> [WHAT TO WORK ON] Using the listing below, copy exactly each line from the one that has "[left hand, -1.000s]" through the one that has "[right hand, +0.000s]"; omit the pictures.

> [INFORMATION PROVIDED]
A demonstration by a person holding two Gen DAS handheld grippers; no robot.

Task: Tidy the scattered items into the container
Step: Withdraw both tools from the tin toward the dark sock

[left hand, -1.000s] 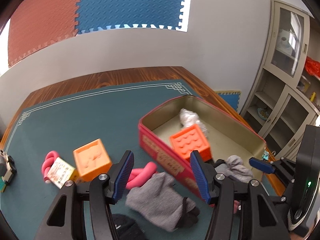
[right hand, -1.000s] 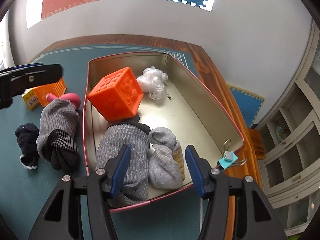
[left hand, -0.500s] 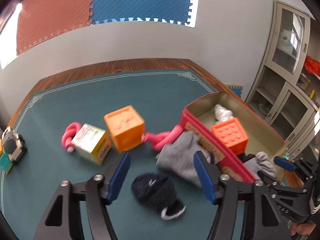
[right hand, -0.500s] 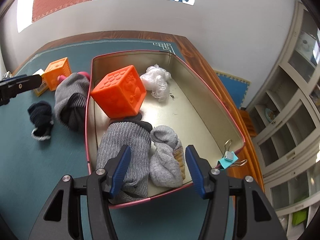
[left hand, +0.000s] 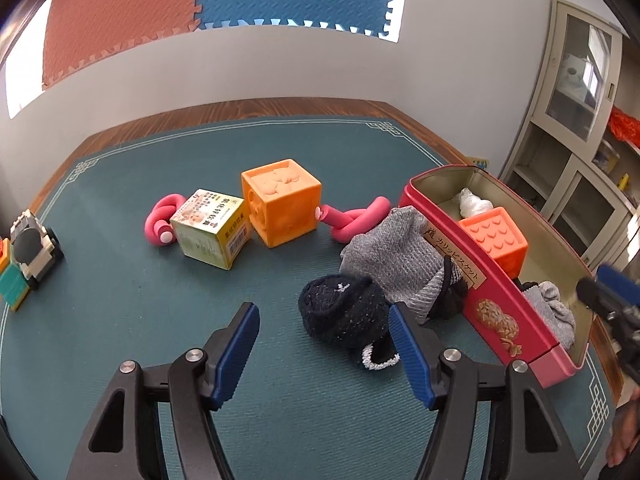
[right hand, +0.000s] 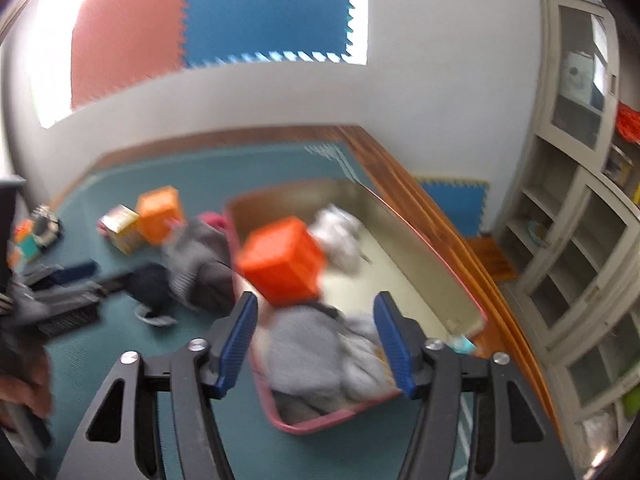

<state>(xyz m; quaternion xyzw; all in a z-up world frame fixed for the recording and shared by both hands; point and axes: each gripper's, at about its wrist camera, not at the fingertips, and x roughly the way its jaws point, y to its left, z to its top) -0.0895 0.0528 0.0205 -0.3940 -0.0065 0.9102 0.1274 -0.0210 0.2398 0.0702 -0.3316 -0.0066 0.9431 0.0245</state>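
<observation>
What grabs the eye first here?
The red tin at the right, already holding an orange block and grey socks. Left of it on the green mat lie a second orange cube, a yellow carton and a dark sock, the last just ahead of the open left tongs.

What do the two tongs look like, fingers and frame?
Both match: the left tongs and right tongs have two blue ribbed finger pads on black plastic linkage arms with triangular cut-outs, joined by silver pivot screws. No cables or markings show. In the right wrist view the picture is blurred, but the build looks identical.
</observation>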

> [EXERCISE SOLUTION]
[left hand, -1.000s] 
[right hand, -1.000s] 
[left hand, -0.500s] 
[right hand, -0.500s] 
[left hand, +0.000s] 
[right hand, +0.000s] 

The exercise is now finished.